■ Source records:
++++++++++++++++++++

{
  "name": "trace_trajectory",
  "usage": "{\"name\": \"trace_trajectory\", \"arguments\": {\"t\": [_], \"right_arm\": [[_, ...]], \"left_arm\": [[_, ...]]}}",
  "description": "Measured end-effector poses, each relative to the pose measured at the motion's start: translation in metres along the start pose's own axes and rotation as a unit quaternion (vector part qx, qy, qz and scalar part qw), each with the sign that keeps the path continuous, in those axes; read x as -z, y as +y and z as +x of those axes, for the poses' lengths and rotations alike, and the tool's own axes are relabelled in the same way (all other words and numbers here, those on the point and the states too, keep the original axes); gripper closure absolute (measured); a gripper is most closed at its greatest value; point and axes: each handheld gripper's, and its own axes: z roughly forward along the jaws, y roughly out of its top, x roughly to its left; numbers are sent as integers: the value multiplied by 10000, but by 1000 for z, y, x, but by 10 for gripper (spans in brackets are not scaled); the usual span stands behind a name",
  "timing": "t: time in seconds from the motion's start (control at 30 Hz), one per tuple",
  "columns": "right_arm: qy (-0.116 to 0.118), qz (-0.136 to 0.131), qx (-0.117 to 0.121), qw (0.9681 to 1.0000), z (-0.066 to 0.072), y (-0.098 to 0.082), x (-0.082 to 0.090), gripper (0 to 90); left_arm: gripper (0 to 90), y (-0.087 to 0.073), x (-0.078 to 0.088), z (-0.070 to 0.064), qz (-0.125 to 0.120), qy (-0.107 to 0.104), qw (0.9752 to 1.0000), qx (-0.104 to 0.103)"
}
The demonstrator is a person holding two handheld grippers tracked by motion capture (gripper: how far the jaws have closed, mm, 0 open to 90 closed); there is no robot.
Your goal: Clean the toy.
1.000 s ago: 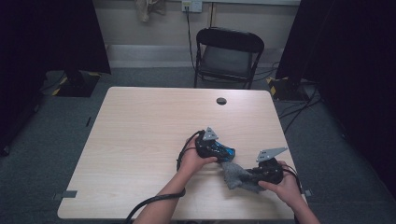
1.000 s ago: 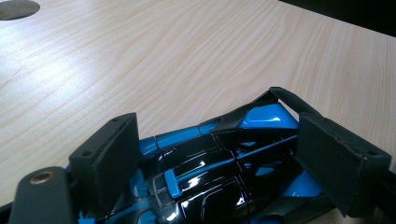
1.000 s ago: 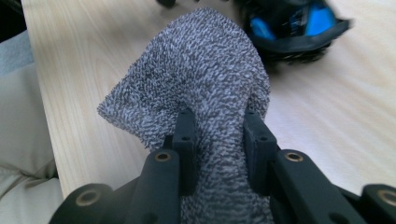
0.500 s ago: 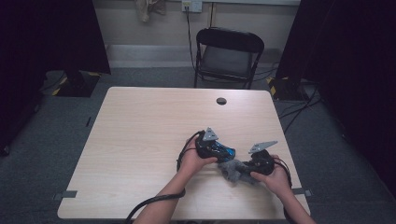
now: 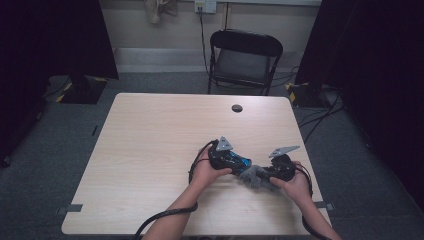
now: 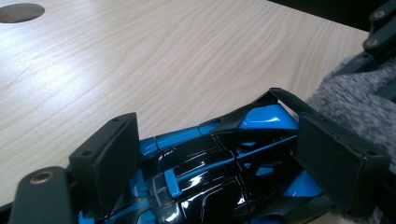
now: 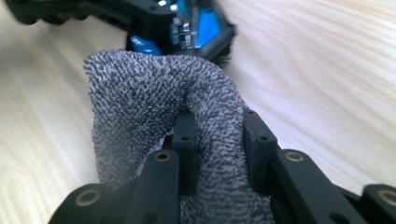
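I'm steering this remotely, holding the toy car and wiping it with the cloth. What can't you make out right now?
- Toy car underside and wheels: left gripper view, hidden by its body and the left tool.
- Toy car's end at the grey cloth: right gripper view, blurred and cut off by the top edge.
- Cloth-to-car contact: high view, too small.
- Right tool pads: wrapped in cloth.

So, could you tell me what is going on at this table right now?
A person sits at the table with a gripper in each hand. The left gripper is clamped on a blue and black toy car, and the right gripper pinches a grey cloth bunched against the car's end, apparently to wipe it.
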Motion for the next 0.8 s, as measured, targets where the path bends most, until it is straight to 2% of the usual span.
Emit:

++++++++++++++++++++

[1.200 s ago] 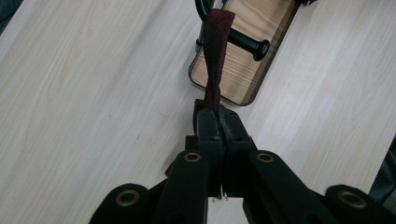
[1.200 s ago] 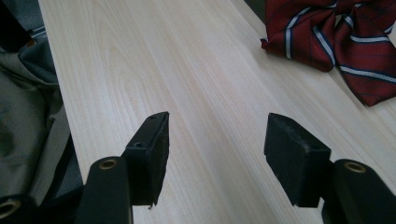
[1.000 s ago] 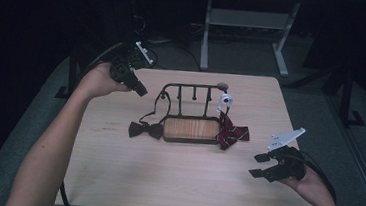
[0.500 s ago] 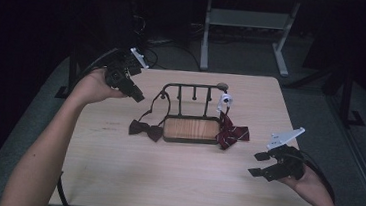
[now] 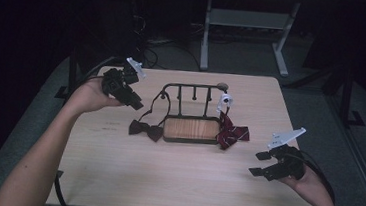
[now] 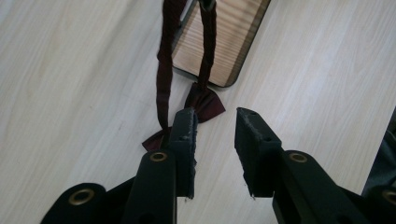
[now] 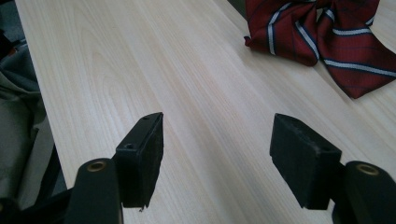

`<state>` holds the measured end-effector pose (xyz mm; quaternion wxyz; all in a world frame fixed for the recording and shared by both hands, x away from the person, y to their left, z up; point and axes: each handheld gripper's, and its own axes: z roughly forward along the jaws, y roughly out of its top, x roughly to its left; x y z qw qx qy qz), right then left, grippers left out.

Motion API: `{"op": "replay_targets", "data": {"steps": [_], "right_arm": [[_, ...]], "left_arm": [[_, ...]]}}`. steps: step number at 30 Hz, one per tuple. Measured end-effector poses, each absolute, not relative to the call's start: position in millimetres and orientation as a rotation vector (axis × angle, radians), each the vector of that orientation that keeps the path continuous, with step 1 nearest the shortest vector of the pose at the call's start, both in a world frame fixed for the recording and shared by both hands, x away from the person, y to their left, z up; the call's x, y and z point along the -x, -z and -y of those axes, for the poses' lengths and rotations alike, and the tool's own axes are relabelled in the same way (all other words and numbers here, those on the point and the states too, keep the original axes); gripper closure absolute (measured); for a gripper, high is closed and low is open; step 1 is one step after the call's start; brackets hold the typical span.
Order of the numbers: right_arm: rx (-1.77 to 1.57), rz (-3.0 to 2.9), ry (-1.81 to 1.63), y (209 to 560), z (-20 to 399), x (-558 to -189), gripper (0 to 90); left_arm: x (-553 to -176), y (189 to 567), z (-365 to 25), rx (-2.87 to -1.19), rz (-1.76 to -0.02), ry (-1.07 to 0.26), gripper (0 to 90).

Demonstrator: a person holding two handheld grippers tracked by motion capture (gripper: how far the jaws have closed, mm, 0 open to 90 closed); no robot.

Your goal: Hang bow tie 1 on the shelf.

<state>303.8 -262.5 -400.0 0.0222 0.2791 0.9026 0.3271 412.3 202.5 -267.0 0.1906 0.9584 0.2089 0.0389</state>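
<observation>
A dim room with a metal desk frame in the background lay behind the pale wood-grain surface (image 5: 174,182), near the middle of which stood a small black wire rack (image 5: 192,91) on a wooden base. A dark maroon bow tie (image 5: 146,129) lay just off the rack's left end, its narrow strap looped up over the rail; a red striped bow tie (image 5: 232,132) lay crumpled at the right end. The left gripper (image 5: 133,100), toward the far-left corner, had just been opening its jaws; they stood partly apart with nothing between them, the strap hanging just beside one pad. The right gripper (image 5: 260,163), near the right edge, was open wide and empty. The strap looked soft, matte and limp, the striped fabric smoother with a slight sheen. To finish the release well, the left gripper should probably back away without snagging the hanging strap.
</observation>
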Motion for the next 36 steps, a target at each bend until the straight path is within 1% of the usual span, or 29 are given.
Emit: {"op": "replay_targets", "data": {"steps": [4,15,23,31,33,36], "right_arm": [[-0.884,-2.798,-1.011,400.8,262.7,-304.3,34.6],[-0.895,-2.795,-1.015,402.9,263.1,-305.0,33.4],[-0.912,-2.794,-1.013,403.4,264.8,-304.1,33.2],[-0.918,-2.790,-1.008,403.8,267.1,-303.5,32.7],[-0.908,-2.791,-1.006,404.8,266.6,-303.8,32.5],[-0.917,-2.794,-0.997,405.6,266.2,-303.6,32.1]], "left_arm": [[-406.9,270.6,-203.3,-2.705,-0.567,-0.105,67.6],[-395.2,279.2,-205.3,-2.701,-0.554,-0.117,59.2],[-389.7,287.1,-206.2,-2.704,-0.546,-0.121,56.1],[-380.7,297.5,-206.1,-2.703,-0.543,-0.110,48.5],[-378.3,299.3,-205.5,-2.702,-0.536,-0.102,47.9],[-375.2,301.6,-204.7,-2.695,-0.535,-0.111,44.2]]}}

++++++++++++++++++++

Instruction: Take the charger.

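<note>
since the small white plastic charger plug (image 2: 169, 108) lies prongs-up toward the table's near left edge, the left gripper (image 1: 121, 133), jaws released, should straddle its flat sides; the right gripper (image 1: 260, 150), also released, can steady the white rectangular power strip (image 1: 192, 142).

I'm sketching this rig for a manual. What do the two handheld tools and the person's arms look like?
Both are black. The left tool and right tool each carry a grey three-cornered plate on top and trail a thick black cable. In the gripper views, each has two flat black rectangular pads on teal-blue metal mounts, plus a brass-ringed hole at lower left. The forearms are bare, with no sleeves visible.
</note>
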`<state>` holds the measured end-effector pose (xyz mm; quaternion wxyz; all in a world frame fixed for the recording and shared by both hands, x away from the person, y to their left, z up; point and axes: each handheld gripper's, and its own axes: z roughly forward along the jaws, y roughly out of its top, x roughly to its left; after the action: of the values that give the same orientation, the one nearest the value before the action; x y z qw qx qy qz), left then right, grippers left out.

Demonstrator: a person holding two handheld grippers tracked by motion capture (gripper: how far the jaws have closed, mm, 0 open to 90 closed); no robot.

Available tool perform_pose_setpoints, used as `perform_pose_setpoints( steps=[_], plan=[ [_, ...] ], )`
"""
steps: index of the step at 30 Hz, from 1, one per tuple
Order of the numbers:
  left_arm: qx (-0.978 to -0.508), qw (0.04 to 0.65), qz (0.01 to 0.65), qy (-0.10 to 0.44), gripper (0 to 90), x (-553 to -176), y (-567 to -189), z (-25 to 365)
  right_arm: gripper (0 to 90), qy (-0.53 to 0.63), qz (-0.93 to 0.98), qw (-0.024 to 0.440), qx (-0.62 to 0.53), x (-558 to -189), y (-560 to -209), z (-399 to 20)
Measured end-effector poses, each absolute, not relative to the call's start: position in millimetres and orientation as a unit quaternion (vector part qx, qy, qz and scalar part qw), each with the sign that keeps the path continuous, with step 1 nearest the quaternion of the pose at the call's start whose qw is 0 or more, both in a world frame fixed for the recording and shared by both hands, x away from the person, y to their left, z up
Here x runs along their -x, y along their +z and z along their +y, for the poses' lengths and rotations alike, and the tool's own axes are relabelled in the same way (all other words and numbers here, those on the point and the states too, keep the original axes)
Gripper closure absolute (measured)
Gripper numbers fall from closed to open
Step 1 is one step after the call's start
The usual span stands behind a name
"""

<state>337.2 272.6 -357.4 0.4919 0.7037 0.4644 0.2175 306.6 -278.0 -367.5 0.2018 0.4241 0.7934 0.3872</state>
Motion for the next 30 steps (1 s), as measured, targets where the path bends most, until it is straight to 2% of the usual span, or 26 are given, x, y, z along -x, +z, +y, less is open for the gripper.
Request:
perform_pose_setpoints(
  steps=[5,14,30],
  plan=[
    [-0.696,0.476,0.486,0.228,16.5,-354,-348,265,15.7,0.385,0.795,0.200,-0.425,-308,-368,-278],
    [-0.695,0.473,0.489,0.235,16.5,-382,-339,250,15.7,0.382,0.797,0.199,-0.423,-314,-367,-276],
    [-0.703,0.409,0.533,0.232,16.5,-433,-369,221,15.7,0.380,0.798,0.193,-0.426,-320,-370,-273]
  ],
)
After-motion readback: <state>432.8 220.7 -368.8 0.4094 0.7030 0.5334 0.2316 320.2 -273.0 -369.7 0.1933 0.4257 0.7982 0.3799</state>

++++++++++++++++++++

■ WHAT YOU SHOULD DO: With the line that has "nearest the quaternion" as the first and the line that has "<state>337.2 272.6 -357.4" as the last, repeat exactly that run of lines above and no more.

■ ANSWER AREA:
Measured end-effector poses, each absolute, not relative to the call's start: position in millimetres and orientation as a unit quaternion (vector part qx, qy, qz and scalar part qw), each with the sign that keeps the path continuous, with step 1 nearest the quaternion of the pose at the call's start whose qw is 0 or more, both in a world frame fixed for the recording and shared by both hands, x away from the person, y to their left, z up
Here x runs along their -x, y along their +z and z along their +y, for the poses' lengths and rotations alike, and the tool's own axes are relabelled in the same way (all other words and numbers here, those on the point and the states too, keep the original axes)
Gripper closure absolute (measured)
Gripper numbers fall from closed to open
Step 1 is one step after the call's start
The usual span stands behind a name
"""

<state>337.2 272.6 -357.4 0.4919 0.7037 0.4644 0.2175 306.6 -278.0 -367.5 0.2018 0.4241 0.7934 0.3872</state>

This answer requires nothing more.